To ensure that our job runs on a resource with an available GPU, all we need to do is update two lines in the submit file. First, set request_gpus = 1. This tells HTCondor that a GPU is needed to run this job. Second, we need to specify a GPU enabled container image. This can be done by adding +SingularityImage = "/cvmfs/singularity.opensciencegrid.org/opensciencegrid/tensorflow-gpu:2.3" to the submit file. Note that in the previous section, the container image specified was not GPU enabled.
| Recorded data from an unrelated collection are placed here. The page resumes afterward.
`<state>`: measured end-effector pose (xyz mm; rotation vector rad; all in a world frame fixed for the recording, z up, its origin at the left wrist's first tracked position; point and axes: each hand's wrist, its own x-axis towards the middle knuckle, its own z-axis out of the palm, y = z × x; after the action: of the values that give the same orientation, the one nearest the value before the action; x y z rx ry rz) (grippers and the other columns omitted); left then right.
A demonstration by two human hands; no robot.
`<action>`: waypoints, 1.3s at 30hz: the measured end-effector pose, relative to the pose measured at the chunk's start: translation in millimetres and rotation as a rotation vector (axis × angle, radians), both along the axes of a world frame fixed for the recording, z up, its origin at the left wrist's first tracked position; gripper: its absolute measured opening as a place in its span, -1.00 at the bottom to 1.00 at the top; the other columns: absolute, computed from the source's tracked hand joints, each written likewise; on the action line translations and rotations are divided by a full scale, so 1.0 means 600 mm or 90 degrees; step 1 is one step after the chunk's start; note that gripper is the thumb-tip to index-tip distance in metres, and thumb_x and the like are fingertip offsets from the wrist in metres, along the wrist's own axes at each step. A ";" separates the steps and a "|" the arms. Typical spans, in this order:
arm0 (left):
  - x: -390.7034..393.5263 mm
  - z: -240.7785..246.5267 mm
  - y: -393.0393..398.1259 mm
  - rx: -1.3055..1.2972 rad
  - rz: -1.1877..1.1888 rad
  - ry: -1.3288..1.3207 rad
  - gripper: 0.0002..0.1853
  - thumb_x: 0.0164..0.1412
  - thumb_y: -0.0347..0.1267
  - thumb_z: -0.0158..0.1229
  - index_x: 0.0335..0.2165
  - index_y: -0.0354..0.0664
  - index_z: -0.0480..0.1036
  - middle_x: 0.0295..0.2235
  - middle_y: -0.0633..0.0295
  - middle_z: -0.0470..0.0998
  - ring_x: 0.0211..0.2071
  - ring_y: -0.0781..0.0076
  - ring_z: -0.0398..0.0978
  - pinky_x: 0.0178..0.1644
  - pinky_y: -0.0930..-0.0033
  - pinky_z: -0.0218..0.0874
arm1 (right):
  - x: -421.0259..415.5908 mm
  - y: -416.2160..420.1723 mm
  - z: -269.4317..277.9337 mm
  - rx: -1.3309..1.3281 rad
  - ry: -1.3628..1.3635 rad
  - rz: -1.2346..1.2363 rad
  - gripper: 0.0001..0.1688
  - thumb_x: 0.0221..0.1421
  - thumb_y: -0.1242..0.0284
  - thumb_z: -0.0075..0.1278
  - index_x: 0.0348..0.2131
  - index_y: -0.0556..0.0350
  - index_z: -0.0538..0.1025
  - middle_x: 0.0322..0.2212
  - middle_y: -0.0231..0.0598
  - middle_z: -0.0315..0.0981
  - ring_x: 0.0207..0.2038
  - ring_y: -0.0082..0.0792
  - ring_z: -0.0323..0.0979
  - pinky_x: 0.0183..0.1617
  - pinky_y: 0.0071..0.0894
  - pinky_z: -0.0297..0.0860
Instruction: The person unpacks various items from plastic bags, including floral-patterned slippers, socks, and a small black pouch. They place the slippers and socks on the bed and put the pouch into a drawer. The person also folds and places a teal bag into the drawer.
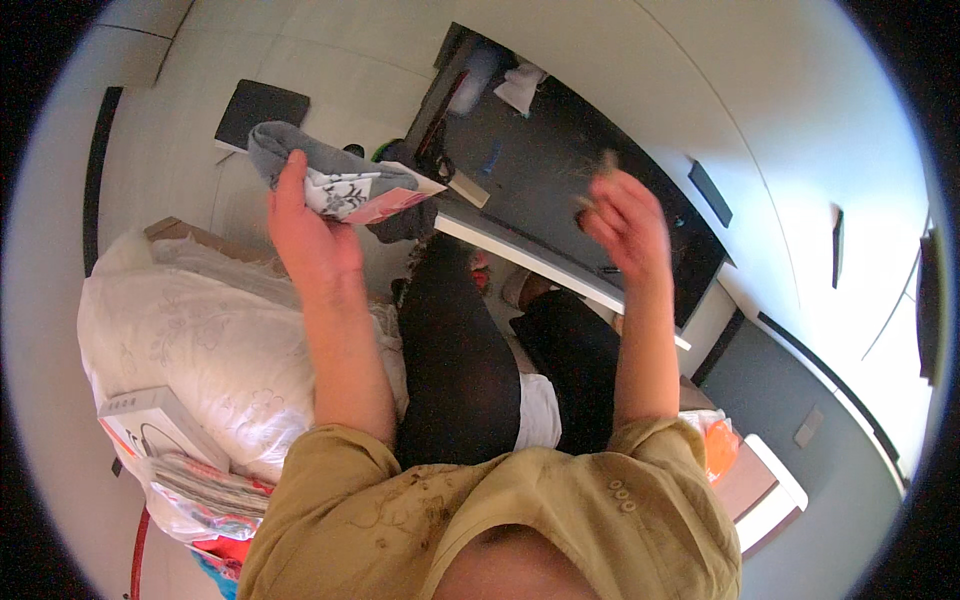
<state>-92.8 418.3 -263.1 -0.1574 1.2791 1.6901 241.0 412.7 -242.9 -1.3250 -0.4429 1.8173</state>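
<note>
My left hand [311, 225] grips a folded grey fabric piece [330, 154], perhaps a pair of socks. Its white part [341, 193] carries a dark floral pattern, and a pink-and-white card [394, 204] lies along its lower side. To the right, my right hand [626, 221] is raised above a dark, white-edged recess [540, 172], possibly an open drawer. Motion blurs its curled fingers, so whether they hold anything small is unclear. Inside the recess are a crumpled white piece [521, 86] and a clear plastic bag [480, 79].
A large white padded bundle in plastic [202, 322] lies at my left, with a printed box [161, 424] on it. A black flat object [262, 112] rests on the tiled floor. At right are an orange bag [720, 450] and a white-edged piece of furniture [772, 472].
</note>
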 end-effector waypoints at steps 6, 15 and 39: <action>0.001 -0.002 -0.003 0.019 0.000 -0.008 -0.78 0.15 -0.43 0.14 -0.21 -0.26 0.39 -0.25 0.23 0.49 -0.23 0.38 0.48 -0.14 0.29 0.33 | -0.032 0.127 -0.266 -0.043 -0.362 0.011 -0.64 0.14 0.31 0.04 -0.15 0.21 0.45 -0.58 -0.32 0.35 -0.56 -0.46 0.35 -0.48 -0.50 0.31; 0.020 -0.003 -0.008 0.017 -0.066 -0.152 -0.78 0.15 -0.44 0.11 -0.19 -0.24 0.43 -0.21 0.21 0.51 -0.17 0.31 0.47 -0.03 0.21 0.30 | 0.025 0.231 -0.444 0.148 -0.985 0.283 -0.56 0.04 0.19 0.17 -0.20 0.15 0.55 -0.52 -0.29 0.46 -0.48 -0.51 0.39 -0.31 -0.43 0.36; 0.029 -0.037 -0.013 -0.017 -0.128 -0.163 -0.72 0.14 -0.43 0.14 -0.14 -0.25 0.42 -0.19 0.22 0.51 -0.15 0.30 0.47 -0.01 0.21 0.29 | -0.037 -0.005 -0.288 0.409 -1.158 0.481 -0.54 -0.18 0.49 0.15 -0.16 0.01 0.53 -0.01 -0.08 0.31 0.13 0.10 0.12 0.13 0.08 0.19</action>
<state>-75.2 410.3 -285.4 -0.2451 1.0877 1.4321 218.8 409.7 -415.5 -2.0504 -2.3982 0.1675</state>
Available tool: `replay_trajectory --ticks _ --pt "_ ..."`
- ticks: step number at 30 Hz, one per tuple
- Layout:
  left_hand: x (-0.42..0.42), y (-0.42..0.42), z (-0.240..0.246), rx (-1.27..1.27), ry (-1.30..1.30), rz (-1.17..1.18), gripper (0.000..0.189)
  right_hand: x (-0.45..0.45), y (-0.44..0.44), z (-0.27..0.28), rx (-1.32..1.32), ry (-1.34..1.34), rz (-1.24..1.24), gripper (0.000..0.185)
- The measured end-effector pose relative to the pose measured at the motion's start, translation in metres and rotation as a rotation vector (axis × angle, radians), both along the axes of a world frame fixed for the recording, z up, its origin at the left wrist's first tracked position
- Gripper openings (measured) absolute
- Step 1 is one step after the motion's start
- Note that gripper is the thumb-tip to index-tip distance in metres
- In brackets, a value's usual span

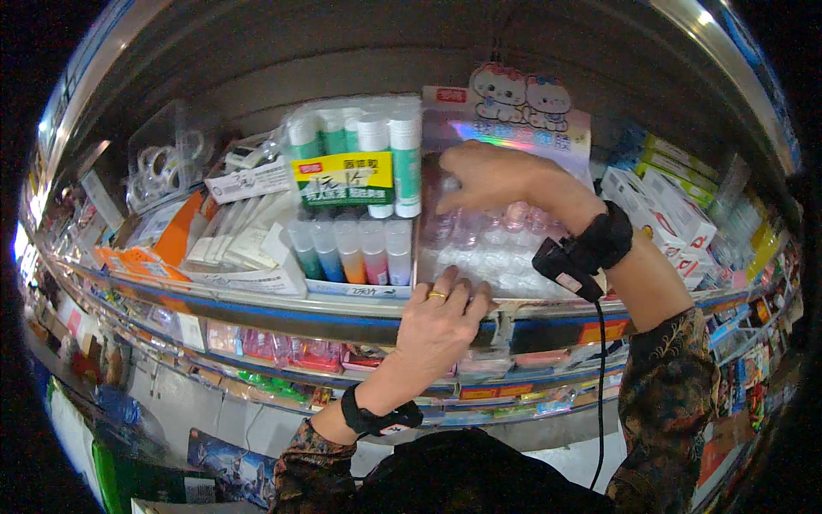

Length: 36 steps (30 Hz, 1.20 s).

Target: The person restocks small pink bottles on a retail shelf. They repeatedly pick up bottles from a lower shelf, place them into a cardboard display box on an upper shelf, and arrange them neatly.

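A display box of small clear plastic bottles (507, 257) stands on the store shelf, its card back (443, 115) printed with two cartoon animals. My right hand (494, 180) reaches over the back left part of the box, fingers spread and bent; whether something is between them is blurred. Bottles with pinkish contents lie just under it. Against the box's front edge and nearest bottles rests my left hand (446, 315), a ring on one finger; what its fingertips touch is partly hidden. Directly left of the box are packed glue sticks (404, 167) above a row of colored tubes (353, 254).
White boxes (668, 212) stand right of the display. Further left are an orange carton (173, 225), flat clear packets (237, 238) and tape rolls in a clear container (160, 167). The shelf's front rail (359, 316) runs across, with lower stocked shelves beneath. A black cable (602, 398) hangs from my right wrist.
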<state>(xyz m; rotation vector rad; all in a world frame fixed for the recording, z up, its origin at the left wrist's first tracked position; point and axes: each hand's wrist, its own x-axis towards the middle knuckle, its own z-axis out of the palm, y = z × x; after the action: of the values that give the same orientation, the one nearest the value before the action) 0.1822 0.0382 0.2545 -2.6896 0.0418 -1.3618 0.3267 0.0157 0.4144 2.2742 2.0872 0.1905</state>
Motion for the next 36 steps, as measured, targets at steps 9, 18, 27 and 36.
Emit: replay_trajectory --ticks 9,18,27,36 --pt "-0.002 0.002 0.000 0.029 0.043 -0.013 0.029 0.011 -0.002 -0.001 0.040 0.063 0.070 0.041" --pt "0.001 0.001 -0.002 0.029 0.030 0.000 0.028 0.042 -0.011 0.012 0.140 0.399 0.051 0.037" --pt "0.002 0.002 -0.001 0.052 -0.005 -0.017 0.025 0.022 -0.020 -0.011 0.189 0.221 0.146 0.037" --pt "0.002 0.003 -0.001 0.053 -0.014 -0.022 0.023 0.041 -0.036 -0.015 0.379 0.372 0.180 0.038"
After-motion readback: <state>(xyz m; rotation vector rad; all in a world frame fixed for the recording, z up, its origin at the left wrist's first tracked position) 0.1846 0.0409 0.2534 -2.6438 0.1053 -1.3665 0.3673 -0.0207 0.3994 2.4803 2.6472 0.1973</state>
The updated submit file with the changes mentioned above is named gpu-job.submit and contains the following contents:

universe = vanilla

# Job requirements - ensure we are running on a Singularity enabled
# node and have enough resources to execute our code
# Tensorflow also requires AVX instruction set and a newer host kernel
Requirements = HAS_SINGULARITY == True && HAS_AVX2 == True && OSG_HOST_KERNEL_VERSION >= 31000
request_cpus = 1
request_gpus = 1
request_memory = 1 GB
request_disk = 1 GB

# Container image to run the job in
+SingularityImage = "/cvmfs/singularity.opensciencegrid.org/opensciencegrid/tensorflow-gpu:2.3"

# Executable is the program your job will run It's often useful
# to create a shell script to "wrap" your actual work.
Executable = job-wrapper.sh
Arguments =

# Inputs/outputs - in this case we just need our python code.
# If you leave out transfer_output_files, all generated files comes back
transfer_input_files = test.py
#transfer_output_files =

# Error and output are the error and output channels from your job
# that HTCondor returns from the remote host.
Error = $(Cluster).$(Process).error
Output = $(Cluster).$(Process).output

# The LOG file is where HTCondor places information about your
# job's status, success, and resource consumption.
Log = $(Cluster).log

# Send the job to Held state on failure.
#on_exit_hold = (ExitBySignal == True) || (ExitCode != 0)

# Periodically retry the jobs every 1 hour, up to a maximum of 5 retries.
#periodic_release =  (NumJobStarts < 5) && ((CurrentTime - EnteredCurrentStatus) > 60*60)

# queue is the "start button" - it launches any jobs that have been
# specified thus far.
queue 1

Submit this job with the command condor_submit gpu-job.submit. Once the job is complete, check the .out file for a line stating that the code was run with GPU. You should see something similar to:

2021-02-02 23:25:19.022467: I tensorflow/core/common_runtime/eager/execute.cc:611] Executing op MatMul in device /job:localhost/replica:0/task:0/device:GPU:0

The GPU:0 part of the log statement above shows that a GPU was found and used for the computation.

GPUs on the Open Science Pool¶

Curious about what GPUs make up the Open Science Pool? Run condor_status -const 'gpus >= 1' -af CUDADeviceName | sort | uniq -c to find out. Which GPU models are most common?